WORK TO COMPLETE » In the listing that follows, copy out each line that includes the word "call".

RECORDED INFORMATION »
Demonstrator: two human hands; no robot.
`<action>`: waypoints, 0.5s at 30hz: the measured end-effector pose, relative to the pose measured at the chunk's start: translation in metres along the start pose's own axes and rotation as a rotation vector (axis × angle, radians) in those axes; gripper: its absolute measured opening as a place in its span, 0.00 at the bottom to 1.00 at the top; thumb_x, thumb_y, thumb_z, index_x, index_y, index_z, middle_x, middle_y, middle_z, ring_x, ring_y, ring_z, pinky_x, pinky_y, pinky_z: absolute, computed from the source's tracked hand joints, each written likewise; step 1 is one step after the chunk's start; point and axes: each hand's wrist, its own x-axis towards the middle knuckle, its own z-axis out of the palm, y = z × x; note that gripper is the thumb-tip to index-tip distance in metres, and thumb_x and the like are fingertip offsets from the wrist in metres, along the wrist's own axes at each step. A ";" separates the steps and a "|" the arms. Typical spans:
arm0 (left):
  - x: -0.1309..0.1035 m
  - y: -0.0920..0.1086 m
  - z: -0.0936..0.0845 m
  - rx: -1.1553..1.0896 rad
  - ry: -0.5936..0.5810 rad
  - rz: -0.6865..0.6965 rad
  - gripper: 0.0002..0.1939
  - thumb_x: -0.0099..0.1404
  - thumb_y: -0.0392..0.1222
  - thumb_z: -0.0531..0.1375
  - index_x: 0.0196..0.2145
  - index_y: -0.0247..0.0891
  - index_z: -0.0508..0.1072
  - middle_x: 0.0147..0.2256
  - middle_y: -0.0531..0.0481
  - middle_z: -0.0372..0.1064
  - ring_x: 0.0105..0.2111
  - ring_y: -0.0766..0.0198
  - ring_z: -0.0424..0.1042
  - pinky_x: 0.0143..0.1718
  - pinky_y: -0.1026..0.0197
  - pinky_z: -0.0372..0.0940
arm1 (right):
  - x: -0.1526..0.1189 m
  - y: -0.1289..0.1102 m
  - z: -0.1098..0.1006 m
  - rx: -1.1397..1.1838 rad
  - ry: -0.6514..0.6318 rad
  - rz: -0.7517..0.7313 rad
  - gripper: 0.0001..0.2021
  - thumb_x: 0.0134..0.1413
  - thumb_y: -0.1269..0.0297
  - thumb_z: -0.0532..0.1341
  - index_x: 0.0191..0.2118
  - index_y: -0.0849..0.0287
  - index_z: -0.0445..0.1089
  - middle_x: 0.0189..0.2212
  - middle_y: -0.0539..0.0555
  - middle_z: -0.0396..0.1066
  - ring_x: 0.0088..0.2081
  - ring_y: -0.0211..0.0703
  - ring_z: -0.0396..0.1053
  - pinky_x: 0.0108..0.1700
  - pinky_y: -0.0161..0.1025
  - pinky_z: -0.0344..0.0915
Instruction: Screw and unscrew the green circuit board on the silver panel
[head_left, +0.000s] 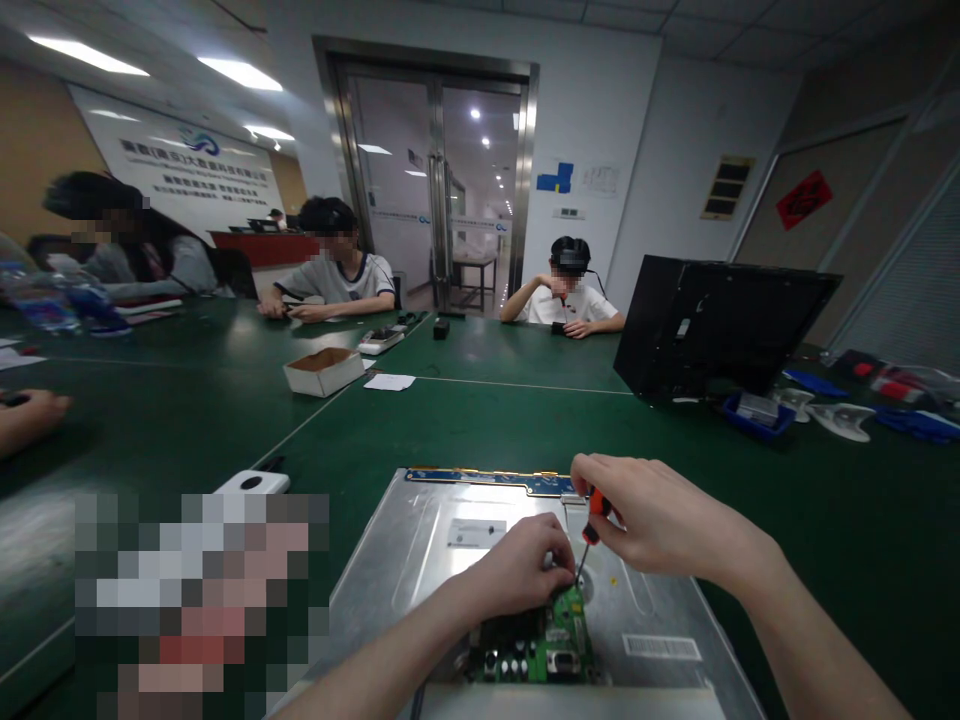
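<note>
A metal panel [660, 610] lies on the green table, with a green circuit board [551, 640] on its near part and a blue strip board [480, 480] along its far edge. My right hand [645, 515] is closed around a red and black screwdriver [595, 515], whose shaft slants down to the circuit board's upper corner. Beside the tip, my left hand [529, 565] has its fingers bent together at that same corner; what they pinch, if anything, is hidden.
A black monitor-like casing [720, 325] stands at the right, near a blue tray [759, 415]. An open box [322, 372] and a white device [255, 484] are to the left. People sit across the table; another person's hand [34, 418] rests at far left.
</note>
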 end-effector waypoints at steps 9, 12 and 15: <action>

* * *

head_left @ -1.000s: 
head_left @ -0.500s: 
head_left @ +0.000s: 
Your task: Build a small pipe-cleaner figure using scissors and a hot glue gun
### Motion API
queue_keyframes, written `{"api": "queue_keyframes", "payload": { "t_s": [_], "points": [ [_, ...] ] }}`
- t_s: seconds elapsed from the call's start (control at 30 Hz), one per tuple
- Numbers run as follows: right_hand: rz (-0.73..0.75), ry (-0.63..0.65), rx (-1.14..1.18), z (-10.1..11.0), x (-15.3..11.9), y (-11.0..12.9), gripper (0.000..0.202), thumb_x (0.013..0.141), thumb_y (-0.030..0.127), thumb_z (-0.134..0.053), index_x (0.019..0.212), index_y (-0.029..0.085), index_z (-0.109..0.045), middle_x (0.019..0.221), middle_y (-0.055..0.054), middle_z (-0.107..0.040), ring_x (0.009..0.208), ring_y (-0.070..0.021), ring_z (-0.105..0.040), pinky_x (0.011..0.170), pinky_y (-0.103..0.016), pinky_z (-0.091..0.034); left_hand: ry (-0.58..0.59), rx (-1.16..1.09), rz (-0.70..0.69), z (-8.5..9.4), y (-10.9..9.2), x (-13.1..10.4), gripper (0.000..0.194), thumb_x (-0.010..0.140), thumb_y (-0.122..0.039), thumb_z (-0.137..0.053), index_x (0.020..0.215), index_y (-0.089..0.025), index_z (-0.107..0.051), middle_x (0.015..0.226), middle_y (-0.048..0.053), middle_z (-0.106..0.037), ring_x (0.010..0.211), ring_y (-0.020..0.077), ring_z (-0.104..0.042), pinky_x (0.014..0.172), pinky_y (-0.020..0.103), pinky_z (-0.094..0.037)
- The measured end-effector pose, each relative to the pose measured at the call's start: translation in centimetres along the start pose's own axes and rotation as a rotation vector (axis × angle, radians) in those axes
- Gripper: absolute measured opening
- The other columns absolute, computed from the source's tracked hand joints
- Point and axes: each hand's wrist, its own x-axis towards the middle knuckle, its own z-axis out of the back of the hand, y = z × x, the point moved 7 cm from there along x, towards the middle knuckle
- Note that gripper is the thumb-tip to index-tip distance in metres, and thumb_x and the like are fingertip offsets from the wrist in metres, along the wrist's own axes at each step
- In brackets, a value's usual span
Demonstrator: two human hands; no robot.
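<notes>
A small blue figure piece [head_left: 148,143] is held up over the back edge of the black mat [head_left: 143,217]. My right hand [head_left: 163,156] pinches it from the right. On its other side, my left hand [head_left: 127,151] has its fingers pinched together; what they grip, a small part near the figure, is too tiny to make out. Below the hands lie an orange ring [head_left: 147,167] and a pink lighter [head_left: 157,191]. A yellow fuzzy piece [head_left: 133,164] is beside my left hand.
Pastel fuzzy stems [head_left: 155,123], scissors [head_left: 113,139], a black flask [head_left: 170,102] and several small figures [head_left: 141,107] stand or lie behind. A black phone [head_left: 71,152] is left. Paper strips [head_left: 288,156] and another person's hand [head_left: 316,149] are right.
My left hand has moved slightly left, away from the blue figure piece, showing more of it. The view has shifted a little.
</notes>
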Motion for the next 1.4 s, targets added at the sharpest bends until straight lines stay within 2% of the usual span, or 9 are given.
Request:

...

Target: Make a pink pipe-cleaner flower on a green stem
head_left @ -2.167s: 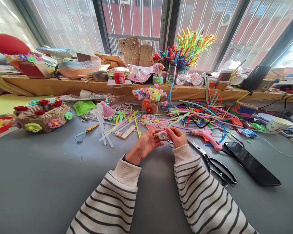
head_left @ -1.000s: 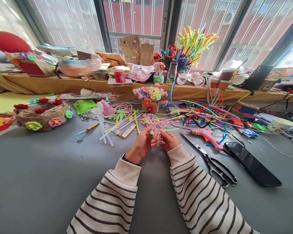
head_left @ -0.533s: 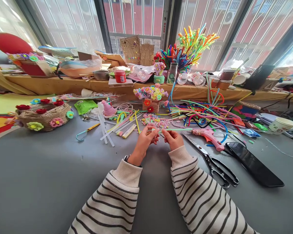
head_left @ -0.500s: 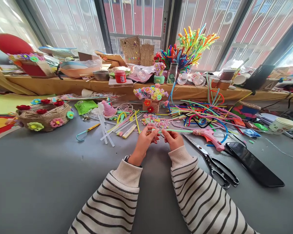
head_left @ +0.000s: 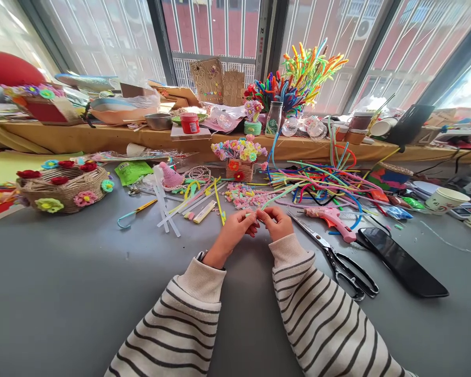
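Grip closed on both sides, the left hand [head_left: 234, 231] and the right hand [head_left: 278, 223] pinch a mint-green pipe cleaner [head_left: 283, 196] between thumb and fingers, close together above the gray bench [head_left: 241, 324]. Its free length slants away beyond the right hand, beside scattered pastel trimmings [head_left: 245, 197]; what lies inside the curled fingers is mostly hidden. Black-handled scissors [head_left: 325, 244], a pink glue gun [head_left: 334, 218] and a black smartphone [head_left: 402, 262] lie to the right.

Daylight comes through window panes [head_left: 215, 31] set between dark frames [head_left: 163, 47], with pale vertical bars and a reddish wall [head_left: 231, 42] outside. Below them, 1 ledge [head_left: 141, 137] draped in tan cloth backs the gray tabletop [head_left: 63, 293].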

SOLUTION TO THE EXERCISE »
- t_s: seconds elapsed from the call's start (control at 30 Hz), one per tuple
- The measured end-effector pose, each relative to the pose measured at the call's start: translation in centimetres along the start pose's own axes and rotation as a rotation vector (axis × angle, radians) in those axes

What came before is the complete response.